## The problem
Search the material below for the word "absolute" and copy every line in which it occurs.

## Data
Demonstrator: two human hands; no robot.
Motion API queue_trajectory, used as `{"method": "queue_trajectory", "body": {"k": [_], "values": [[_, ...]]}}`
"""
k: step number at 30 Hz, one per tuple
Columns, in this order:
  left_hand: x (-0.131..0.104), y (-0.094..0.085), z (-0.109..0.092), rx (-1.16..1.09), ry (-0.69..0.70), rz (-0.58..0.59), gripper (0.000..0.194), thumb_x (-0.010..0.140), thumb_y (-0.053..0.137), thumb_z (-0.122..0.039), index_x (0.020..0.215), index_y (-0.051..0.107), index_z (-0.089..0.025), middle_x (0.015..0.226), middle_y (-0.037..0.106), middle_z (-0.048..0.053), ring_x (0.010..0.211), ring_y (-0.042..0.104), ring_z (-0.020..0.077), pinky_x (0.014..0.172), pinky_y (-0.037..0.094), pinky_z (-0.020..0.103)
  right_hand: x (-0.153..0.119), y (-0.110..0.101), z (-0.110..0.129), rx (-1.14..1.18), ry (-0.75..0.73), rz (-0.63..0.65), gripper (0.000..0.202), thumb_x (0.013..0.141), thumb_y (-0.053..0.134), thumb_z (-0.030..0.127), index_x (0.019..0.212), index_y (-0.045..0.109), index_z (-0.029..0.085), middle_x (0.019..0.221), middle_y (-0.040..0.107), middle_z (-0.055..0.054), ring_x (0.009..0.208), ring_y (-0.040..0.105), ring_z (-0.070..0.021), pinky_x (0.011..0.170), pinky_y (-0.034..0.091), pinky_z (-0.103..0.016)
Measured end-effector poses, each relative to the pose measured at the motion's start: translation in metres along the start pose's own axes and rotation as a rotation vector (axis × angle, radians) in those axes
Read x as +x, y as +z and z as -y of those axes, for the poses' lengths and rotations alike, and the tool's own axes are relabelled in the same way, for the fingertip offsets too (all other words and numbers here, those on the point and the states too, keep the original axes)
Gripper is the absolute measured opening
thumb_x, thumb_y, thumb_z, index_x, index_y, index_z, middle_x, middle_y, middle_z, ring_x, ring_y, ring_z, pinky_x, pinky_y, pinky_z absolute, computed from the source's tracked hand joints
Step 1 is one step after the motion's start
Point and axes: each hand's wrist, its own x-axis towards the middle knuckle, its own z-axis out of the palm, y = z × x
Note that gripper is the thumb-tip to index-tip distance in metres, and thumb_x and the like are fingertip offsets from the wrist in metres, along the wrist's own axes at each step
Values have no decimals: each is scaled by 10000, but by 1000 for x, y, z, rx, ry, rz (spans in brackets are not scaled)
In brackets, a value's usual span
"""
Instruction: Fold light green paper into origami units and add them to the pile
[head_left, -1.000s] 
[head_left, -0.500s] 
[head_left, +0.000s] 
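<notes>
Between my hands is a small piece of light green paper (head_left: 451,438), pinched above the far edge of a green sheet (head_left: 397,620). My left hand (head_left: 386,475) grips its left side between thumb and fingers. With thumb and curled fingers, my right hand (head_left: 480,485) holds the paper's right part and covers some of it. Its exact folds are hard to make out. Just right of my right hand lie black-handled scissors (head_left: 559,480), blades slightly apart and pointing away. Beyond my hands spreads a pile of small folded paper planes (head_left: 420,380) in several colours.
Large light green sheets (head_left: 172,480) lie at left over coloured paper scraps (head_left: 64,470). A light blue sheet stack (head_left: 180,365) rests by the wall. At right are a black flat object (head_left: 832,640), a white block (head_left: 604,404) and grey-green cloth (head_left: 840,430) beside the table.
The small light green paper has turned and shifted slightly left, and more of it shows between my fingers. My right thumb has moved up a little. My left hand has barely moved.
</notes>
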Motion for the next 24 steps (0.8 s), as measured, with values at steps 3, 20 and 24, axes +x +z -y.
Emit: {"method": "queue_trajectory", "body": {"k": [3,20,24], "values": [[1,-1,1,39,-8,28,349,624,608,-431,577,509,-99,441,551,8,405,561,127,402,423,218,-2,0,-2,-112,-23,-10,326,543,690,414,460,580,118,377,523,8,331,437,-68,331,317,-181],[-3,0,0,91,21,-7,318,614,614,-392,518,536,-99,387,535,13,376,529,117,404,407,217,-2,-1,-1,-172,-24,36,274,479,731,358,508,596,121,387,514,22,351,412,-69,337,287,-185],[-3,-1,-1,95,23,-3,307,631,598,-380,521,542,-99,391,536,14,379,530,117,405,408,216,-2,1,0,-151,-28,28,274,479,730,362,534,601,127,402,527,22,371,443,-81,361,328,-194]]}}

## Exercise response
Gripper is the absolute measured opening
thumb_x, thumb_y, thumb_z, index_x, index_y, index_z, middle_x, middle_y, middle_z, ring_x, ring_y, ring_z, pinky_x, pinky_y, pinky_z absolute, computed from the source's tracked hand joints

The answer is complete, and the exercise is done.